Amici cari,
sono in procinto di scendere a Otranto, dove nei prossimi giorni dovrei imbarcarmi con la nave Conscience, per una nuova spedizione nel contesto dell'impresa, di cui tutti siete a conoscenza, della Flotilla.
Quel che avverrà nei fatti non è in mio potere, ma, come spesso accade nella vita, ciò su cui dobbiamo vigilare è l'intenzione. E, per quel che mi riguarda, posso dire quel che vi dico adesso.
Quando, ormai più di un mese fa, ho sentito che avrei dovuto esser lì, è stato con la forza di una chiamata. Tutti i fili della mia vita vi conducevano, così come il ruolo che sono venuto assumendo. E a una chiamata si può solo rispondere sì o no. Se la si rifiuta, per ragioni anche umanamente comprensibili, si manca a un appuntamento con se stessi, col senso più profondo della propria vita. Se si accetta, inizia, e la metafora non è stata mai così calzante, quel viaggio verso l'ignoto che in fondo la nostra stessa vita è.
Non entrerò nel merito di quello che questa impresa rappresenta. Mi è sufficiente sapere che vi partecipano tante persone generose, che hanno sentito, come nei versi di un poeta, la campana suonare, e l'hanno sentita suonare per loro.
Suona in realtà per tutti, ma bisogna che qualcuno testimoni di averla udita, e sia disposto a mettere in gioco la sua esistenza. E questo è un caso in cui appare chiaro come, di conseguenza, un numero impressionante di persone mostri di aver udito, e si sta mettendo in moto. Fino al punto che nessuno potrà più dire di non avere udito.
Come in ogni vicenda della storia i risvolti sono assai complessi, e saranno gli studiosi del futuro a esaminarli; ma, quando si deve compiere una scelta, se si è vigilato sull'intenzione, ci si deve solo chiedere quale sia la forma in cui il male con più forza minacci l'esistenza, ed essere disposti a contrastarlo. E qui è così, per me, per tanti.
Queste fragili imbarcazioni sono oggi al centro della storia, e trasportano persone che, con le loro contraddizioni, si fanno testimoni di quel che c'è di più profondo e autentico in questo nostro tempo.

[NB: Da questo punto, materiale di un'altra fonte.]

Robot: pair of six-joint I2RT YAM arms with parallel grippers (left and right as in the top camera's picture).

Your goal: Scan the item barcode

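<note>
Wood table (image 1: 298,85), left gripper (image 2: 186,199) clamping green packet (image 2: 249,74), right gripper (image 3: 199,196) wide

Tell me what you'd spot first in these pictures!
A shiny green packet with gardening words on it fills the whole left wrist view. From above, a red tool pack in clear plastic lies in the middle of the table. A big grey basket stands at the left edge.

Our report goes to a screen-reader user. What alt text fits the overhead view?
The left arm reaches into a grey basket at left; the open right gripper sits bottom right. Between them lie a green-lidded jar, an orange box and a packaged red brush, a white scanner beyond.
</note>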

Per questo ho sentito di doverci essere.
Per essere vicino a tante, ovunque siano, vittime innocenti; e neppure mancare alla vicinanza a quanti, nel dramma della storia, sono, in ogni luogo e condizione, pensandosi per lo più in buona fede ma non senza sofferenza, dalla parte dei carnefici: che quella sofferenza scavi in loro una via di verità, ed entrino in una verità più grande della quale non cogliamo se non frammenti.
Non mi stanco mai di dire che l'unica via spirituale che meriti di essere perseguita è una via d'amore: e l'amore si rivolge a tutti, e chiede a ciascuno di trovare, nei grovigli apparentemente inestricabili della vita, il filo giusto da seguire, quello che ci salva, quali che siano le circostanze in cui siamo.
Amici cari, dunque parto. Per il momento in aereo, con l'intenzione di essere a un certo punto in mare. Se poi avverrà, e cosa succederà in seguito, non lo so e dipende da quello che maturerà nel mondo - che poi si riflette nella condizione di ciascuno.
Quel che è però importante è in se stessa la partenza.
Dobbiamo essere disposti a partire. Partire da noi stessi, innanzitutto, e metterci in cammino - o in navigazione - verso quello che ci chiama, verso il centro della vita stessa.
Verso l'amore, potrei dire - e in questo momento voglio dirlo. Verso quello che unicamente importa, e, trovato quello, è trovato tutto.
Un abbraccio.
Siate tutti sempre pronti a partire!